Perrinn is moving ahead with plans for its all-electric prototype, which will utilize an upgraded Formula E powertrain, as part of an ambitious effort to eventually compete in the 24 Hours of Le Mans.
The British-based constructor, which last year revealed its ‘Project 424’ initiative, has provided additional technical details of the car, which recently completed the design phase.
Led by ex-Formula 1 design and race engineer Nicolas Perrin, who also worked on the NIO EP9 electric supercar project, the car will utilize three electric motors from an existing Formula E manufacturer.
Two of the 250kW motors will be mounted on the rear axle, and one at the front, to generate a total of 750 kW, or the equivalent of 1,000 horsepower.
Perrin has not yet disclosed which Formula E manufacturer he is currently working with although claims the prototype will be able to reach top speeds in excess of 220 mph and compete in the current performance levels of LMP1 and LMP2 machinery.
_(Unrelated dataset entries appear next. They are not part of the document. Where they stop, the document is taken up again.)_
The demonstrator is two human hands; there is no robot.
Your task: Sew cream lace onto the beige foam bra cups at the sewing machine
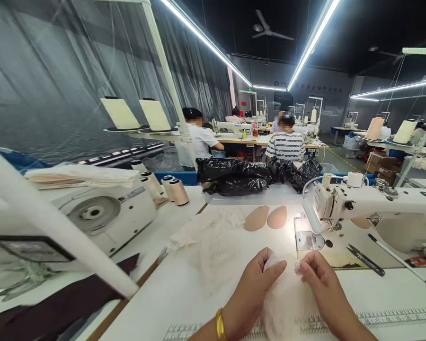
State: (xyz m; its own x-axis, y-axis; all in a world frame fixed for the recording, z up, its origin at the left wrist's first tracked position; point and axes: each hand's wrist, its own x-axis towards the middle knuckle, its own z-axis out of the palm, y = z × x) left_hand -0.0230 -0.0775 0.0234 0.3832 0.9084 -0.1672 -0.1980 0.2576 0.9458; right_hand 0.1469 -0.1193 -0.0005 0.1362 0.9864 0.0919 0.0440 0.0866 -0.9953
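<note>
A piece of sheer white lace fabric (282,303) hangs between my two hands, just in front of the sewing machine (369,203). My left hand (250,284) pinches its upper left part between thumb and fingers. On the other side, my right hand (321,282) grips the fabric's top right edge with thumb and forefinger. The lit needle plate (308,240) lies just beyond my fingers. More pale lace (213,241) is spread on the white table to the left. Two beige oval pads (266,218) rest behind it, side by side.
Thread snips (367,260) and a white pen (399,258) lie right of the needle plate. A ruler strip (397,316) runs along the front edge. Black plastic bags (237,175) sit at the back. Thread cones (179,192) stand left; co-workers (287,139) sit further off.
</note>
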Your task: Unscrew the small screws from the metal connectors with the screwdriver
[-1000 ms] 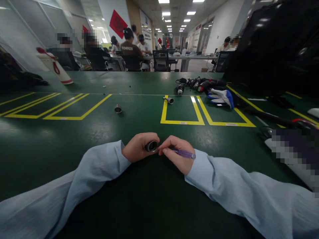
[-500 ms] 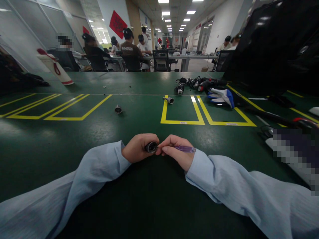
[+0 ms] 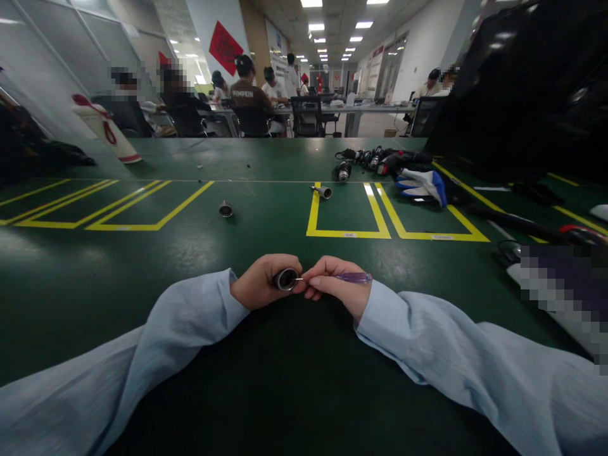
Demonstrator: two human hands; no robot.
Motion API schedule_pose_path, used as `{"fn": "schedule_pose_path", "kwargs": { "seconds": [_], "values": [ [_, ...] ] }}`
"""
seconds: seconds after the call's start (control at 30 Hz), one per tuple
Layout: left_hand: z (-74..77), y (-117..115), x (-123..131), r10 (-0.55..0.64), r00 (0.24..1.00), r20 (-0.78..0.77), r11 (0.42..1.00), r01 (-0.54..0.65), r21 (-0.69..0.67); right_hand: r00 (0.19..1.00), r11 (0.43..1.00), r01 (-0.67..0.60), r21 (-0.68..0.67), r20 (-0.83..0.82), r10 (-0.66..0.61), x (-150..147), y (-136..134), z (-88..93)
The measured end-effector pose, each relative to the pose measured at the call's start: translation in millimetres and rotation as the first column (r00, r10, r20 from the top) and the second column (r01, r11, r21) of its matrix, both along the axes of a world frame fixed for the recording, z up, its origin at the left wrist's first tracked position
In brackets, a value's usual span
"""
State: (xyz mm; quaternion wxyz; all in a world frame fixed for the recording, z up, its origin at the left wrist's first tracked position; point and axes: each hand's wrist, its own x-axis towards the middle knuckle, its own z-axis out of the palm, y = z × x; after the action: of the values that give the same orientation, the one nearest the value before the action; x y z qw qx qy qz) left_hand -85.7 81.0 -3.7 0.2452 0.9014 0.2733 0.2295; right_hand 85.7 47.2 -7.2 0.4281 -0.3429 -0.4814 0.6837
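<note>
My left hand (image 3: 264, 282) is wrapped round a dark cylindrical metal part (image 3: 286, 280), whose round open end with a silvery rim faces me. In my right hand (image 3: 338, 284) is a small screwdriver (image 3: 354, 277) with a see-through purple handle. Its thin shaft points left, and the tip reaches the right side of the part's open end; whether it touches anything inside I cannot tell. Both hands are close together just above the green table (image 3: 266, 392). Farther off, a short metal cup-shaped piece (image 3: 226, 209) and a cone-shaped metal piece (image 3: 323, 191) lie on the tabletop.
Yellow tape outlines (image 3: 349, 234) mark the table. Back right lie several dark corded tools (image 3: 375, 158) and a blue and white glove (image 3: 422, 185). A white and red bottle-like object (image 3: 107, 133) stands far left. Several people sit at desks beyond.
The screwdriver has shifted slightly right, and more of its shaft shows between the hands. The part in my left hand has turned or moved a little left.
</note>
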Motion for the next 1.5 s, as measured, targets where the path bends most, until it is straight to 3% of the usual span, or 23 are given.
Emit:
{"fn": "schedule_pose_path", "kwargs": {
  "seconds": [0.13,0.3,0.43,0.77,1.07,1.37,1.5],
  "values": [
    [-0.4,-0.2,0.2,0.014,1.0,-0.015,1.0,-0.014,-0.013,0.999,0.999,0.042,0.02,0.006,-0.042,-0.6,-0.5,-2.4],
    [-3.9,-1.4,-1.1,0.064,0.991,-0.121,0.994,-0.052,0.1,0.998,0.997,0.036,0.07,0.058,-0.04,-1.2,-0.9,-6.0],
    [-4.9,-1.5,-2.2,0.095,0.993,-0.07,0.984,-0.083,0.155,0.999,0.995,-0.017,0.096,0.05,0.013,-0.8,-0.3,-7.4],
    [-0.9,-1.4,-0.5,0.004,0.998,0.065,1.0,-0.003,-0.024,0.994,0.991,-0.08,0.109,-0.06,0.087,1.6,1.5,-11.3],
    [-3.3,-1.7,-1.4,0.067,0.994,-0.081,0.993,-0.058,0.101,0.999,0.997,-0.04,0.069,0.011,0.039,-0.2,-0.8,-7.3],
    [-0.4,-1.7,0.7,-0.011,1.0,0.025,0.998,0.012,-0.054,0.992,0.995,-0.073,0.07,-0.093,0.08,3.1,2.1,-8.4],
    [-0.6,-1.8,1.7,-0.007,1.0,-0.001,1.0,0.007,-0.019,1.0,0.986,-0.013,0.166,0.027,0.008,2.7,-3.0,-7.9]
  ]
}}
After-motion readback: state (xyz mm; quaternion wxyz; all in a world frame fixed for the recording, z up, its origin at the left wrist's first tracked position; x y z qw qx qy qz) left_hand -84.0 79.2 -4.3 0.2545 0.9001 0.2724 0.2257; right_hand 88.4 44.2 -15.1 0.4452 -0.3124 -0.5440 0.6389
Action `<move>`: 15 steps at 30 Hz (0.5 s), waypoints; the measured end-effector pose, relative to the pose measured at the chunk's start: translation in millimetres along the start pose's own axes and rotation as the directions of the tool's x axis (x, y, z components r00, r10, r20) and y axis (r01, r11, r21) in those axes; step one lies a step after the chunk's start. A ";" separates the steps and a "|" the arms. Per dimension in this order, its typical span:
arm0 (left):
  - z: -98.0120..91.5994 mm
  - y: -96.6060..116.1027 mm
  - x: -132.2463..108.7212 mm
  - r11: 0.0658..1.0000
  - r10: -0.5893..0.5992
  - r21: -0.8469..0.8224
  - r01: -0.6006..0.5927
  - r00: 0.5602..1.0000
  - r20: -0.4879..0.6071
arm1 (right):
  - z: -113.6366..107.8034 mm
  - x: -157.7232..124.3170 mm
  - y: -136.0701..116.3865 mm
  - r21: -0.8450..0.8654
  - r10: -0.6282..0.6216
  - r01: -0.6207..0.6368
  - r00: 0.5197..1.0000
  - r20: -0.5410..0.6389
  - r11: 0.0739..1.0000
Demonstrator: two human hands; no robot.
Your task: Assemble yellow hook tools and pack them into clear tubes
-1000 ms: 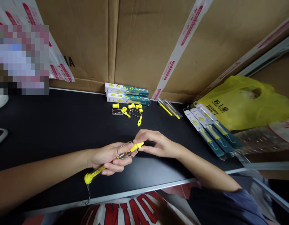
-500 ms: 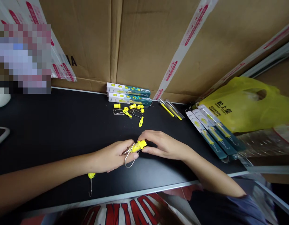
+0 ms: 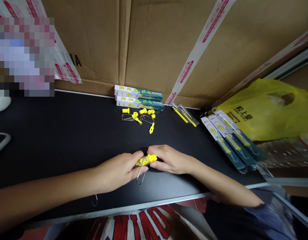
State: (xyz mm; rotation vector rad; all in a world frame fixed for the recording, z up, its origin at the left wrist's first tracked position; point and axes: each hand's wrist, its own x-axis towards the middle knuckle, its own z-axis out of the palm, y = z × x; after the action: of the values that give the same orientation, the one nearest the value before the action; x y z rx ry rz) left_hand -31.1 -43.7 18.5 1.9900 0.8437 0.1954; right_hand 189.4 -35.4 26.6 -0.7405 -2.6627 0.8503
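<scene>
Between my two hands is the yellow top end of a spring scale [image 3: 145,161], with a bent metal wire loop [image 3: 140,180] hanging from it. My left hand [image 3: 125,166] is closed on the scale's left part, and its palm hides whatever lies further along. The thumb and fingers of my right hand [image 3: 169,159] pinch the yellow cap [image 3: 152,158] at the right end. Below my left forearm a metal hook [image 3: 94,200] pokes out; what it belongs to is hidden by the arm.
Beyond my hands lie several small yellow parts [image 3: 143,111], wire loops [image 3: 127,117] and two clear tubes with yellow strips [image 3: 185,115]. Spring scale boxes [image 3: 140,103] stand against the cardboard; more boxes [image 3: 227,140] lie right, beside a yellow bag [image 3: 264,110]. A phone [image 3: 0,141] is far left.
My right fingers have closed onto the yellow cap. My left hand has shifted slightly right, and the wire loop has swung round. The left forearm now covers the yellow piece above the hook.
</scene>
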 end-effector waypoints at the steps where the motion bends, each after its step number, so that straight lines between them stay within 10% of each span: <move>1: -1.2 0.5 0.6 1.000 0.002 -0.004 -0.002 1.000 0.008 | 0.2 0.1 -0.5 -0.017 0.000 0.000 1.000 0.002 1.000; 7: -10.7 5.0 3.8 0.983 0.116 -0.163 -0.085 0.975 0.191 | 4.0 -0.2 -4.2 -0.218 -0.120 0.103 0.990 -0.066 0.971; 15: -5.4 9.7 -2.8 0.993 0.004 0.119 -0.017 0.994 0.112 | 17.7 -0.4 0.5 -0.213 -0.098 0.069 0.987 -0.128 0.975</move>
State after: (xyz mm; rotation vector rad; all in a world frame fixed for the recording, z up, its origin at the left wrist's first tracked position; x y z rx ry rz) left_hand -30.9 -44.8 29.8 2.0968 0.7894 0.0393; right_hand 183.2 -43.6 12.1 -0.6994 -2.6627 0.4850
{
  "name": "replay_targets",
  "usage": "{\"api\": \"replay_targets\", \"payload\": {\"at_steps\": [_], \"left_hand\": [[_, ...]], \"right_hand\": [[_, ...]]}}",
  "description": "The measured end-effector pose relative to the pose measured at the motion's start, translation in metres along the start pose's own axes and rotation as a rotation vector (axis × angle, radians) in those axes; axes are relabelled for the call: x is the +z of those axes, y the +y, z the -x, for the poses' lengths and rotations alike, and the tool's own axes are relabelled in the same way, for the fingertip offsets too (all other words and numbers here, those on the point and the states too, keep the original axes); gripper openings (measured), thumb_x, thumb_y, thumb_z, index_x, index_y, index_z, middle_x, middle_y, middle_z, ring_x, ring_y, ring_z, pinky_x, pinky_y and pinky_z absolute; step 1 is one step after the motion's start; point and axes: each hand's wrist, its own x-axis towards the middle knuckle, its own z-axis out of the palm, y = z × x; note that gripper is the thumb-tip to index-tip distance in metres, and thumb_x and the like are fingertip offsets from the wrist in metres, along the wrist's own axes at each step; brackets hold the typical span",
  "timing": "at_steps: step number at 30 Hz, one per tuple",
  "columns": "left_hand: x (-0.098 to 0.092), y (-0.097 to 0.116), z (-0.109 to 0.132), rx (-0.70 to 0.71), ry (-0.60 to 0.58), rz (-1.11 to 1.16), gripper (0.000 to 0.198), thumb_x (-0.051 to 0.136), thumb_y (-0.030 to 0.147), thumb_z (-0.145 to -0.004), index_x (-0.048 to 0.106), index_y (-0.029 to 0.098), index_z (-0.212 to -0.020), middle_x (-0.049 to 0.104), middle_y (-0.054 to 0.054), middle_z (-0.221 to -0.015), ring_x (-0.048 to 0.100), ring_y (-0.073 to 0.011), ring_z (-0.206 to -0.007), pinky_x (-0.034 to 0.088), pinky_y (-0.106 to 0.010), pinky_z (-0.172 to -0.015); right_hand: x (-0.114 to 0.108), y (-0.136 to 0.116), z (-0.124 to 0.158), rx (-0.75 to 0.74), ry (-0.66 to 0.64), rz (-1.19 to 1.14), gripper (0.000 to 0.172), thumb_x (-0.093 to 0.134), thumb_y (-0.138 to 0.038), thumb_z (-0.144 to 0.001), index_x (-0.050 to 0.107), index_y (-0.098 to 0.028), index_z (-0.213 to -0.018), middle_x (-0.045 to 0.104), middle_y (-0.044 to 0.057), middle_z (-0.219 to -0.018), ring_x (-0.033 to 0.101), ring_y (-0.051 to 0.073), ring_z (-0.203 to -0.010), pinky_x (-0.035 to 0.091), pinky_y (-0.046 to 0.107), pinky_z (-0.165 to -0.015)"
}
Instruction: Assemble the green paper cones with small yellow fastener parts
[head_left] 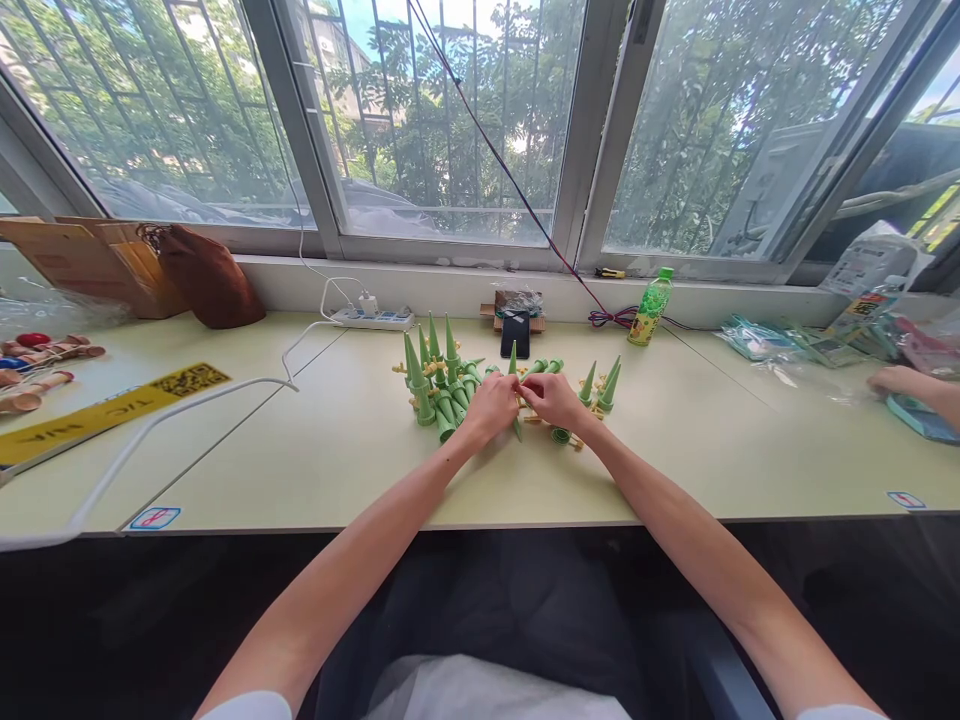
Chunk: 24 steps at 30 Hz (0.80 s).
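Note:
Several green cones with yellow pieces stand and lie in a cluster (439,385) on the pale table, just left of my left hand (493,404). My left hand is closed, its fingertips meeting those of my right hand (553,398), which is closed too. What they pinch between them is too small to make out. A green spike (514,358) rises right behind the fingertips, and another green tip points down below them. To the right of my right hand, two more green cones (609,385) stand beside yellow pieces.
A black phone (515,334) leans behind my hands. A green bottle (651,308) and a power strip (373,318) stand near the window. White cable (180,395) and a yellow strip (112,412) lie left. At far right, another person's hand (904,382) touches plastic packets.

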Motion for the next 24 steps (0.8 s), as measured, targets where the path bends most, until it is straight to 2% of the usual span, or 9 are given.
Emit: {"api": "replay_targets", "payload": {"at_steps": [24], "left_hand": [[0.0016,-0.0029,0.0002,0.032,-0.017,-0.023,0.028,0.039,0.016,-0.091,0.068,0.017,-0.090,0.061,-0.009,-0.090,0.061,-0.0193,-0.086,0.045,-0.029,-0.079]], "right_hand": [[-0.0026,-0.0046,0.0012,-0.003,-0.033,0.022,0.032,0.048,-0.030,-0.089,0.054,-0.017,-0.061,0.054,0.001,-0.057,0.040,0.011,-0.056,0.029,0.026,-0.057]]}}
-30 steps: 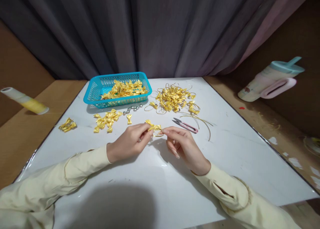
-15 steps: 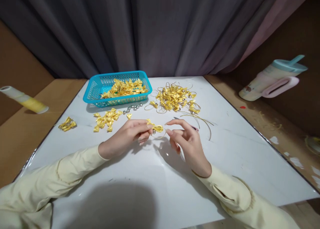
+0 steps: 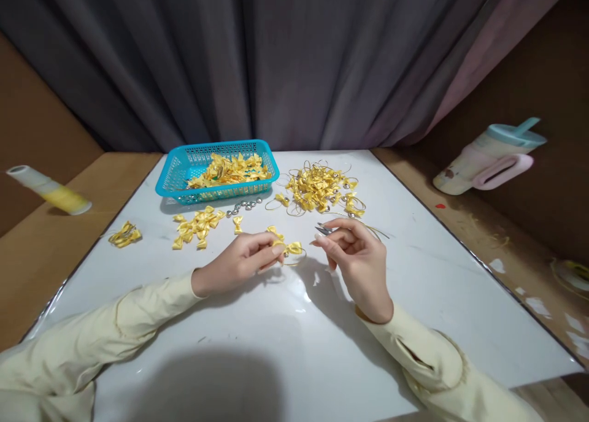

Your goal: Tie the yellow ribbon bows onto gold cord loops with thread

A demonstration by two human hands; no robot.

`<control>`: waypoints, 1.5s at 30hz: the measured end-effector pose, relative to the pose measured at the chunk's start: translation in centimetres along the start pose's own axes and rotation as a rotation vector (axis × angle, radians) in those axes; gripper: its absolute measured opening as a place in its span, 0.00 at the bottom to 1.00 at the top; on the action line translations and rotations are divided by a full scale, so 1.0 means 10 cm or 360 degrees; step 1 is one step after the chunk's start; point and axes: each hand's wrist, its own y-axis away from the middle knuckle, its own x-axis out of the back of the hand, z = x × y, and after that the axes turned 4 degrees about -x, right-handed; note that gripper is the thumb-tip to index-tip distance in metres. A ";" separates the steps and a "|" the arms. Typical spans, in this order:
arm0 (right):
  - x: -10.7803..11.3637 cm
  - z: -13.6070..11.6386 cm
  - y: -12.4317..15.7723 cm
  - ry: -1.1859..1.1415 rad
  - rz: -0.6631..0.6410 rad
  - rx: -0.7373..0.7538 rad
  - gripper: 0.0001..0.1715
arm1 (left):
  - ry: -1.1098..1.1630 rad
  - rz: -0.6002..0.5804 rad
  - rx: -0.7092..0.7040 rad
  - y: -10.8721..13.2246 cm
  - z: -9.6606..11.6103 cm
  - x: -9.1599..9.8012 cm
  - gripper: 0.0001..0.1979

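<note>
My left hand (image 3: 239, 262) pinches a yellow ribbon bow (image 3: 288, 247) with a thin gold loop, just above the white board (image 3: 437, 275). My right hand (image 3: 359, 259) lies to the right of the bow, apart from it. Its fingers curl over the small pink thread snips (image 3: 322, 230), and only the metal tips stick out to the left. Both arms are in pale yellow sleeves.
A blue basket (image 3: 170, 183) of yellow bows stands at the back left, with silver beads (image 3: 246, 205) in front of it. Loose bows (image 3: 197, 224) lie left of centre and a small bunch (image 3: 123, 235) further left. A pile of looped bows (image 3: 319, 189) sits behind my right hand. A thread spool (image 3: 48, 190) and a pink jug (image 3: 490, 158) flank the board.
My right hand let go of the bow's loop, moved right and back, and closed over the snips. My left hand kept the bow and hardly moved.
</note>
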 end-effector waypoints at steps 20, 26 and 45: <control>0.16 0.07 -0.18 -0.0090 -0.1657 -0.0365 0.34 | 0.0244 -0.0688 0.0054 -0.02 0.06 0.01 0.13; 0.10 0.02 -0.12 0.0269 -0.1296 -0.0155 0.11 | 0.0035 -0.0662 0.0017 -0.02 0.09 0.02 0.14; 0.09 0.07 -0.03 0.1477 -0.0213 0.1780 0.11 | -0.0096 -0.0483 0.0280 -0.05 0.01 -0.05 0.12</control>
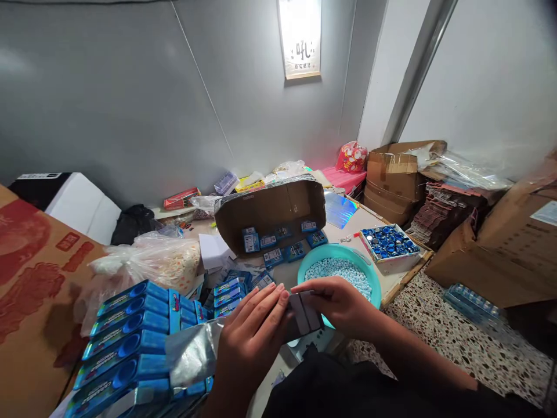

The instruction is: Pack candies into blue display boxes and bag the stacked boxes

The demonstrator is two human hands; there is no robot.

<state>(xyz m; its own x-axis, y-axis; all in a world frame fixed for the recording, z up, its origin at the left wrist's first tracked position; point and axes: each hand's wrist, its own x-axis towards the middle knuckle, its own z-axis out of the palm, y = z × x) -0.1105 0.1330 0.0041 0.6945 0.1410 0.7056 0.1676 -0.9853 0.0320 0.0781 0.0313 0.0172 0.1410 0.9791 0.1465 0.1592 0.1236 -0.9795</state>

Nearly one-third of the car’s targeted weight of 1,200 kg will be from its batteries.
“The first step will be to go on various tracks around the world and set new electric records,” Perrin said. “Then we will work towards our ultimate goal which is to race at the Le Mans 24 Hours and eventually win the race, with our electric car, as an open and global team.”
The open-source project, which originated as a LMP1 car for the FIA World Endurance Championship, is currently seeking funding to begin production.
“It takes about six months for construction of the car,” Perrin told Endurance-Info. “I have different contacts and I’ve made appointments with various potential partners. It’s always complicated to start a program of this type.
“It’s all a matter of time but I remain convinced of the merits of the project.. In five years, we must expect to see a significant movement towards [electrification] at the 24 Hours of Le Mans.”
Perrin has not laid out a specific timeframe for when the car could compete at Le Mans as a Garage 56 entry, admitting that battery technology would need to advance in order to complete 70 percent of the race distance, a requirement to be classified in the race.
The Panoz GT-EV concept, which was unveiled at Le Mans last year, has proposed hot-swapping batteries during the race, although it could come with safety concerns.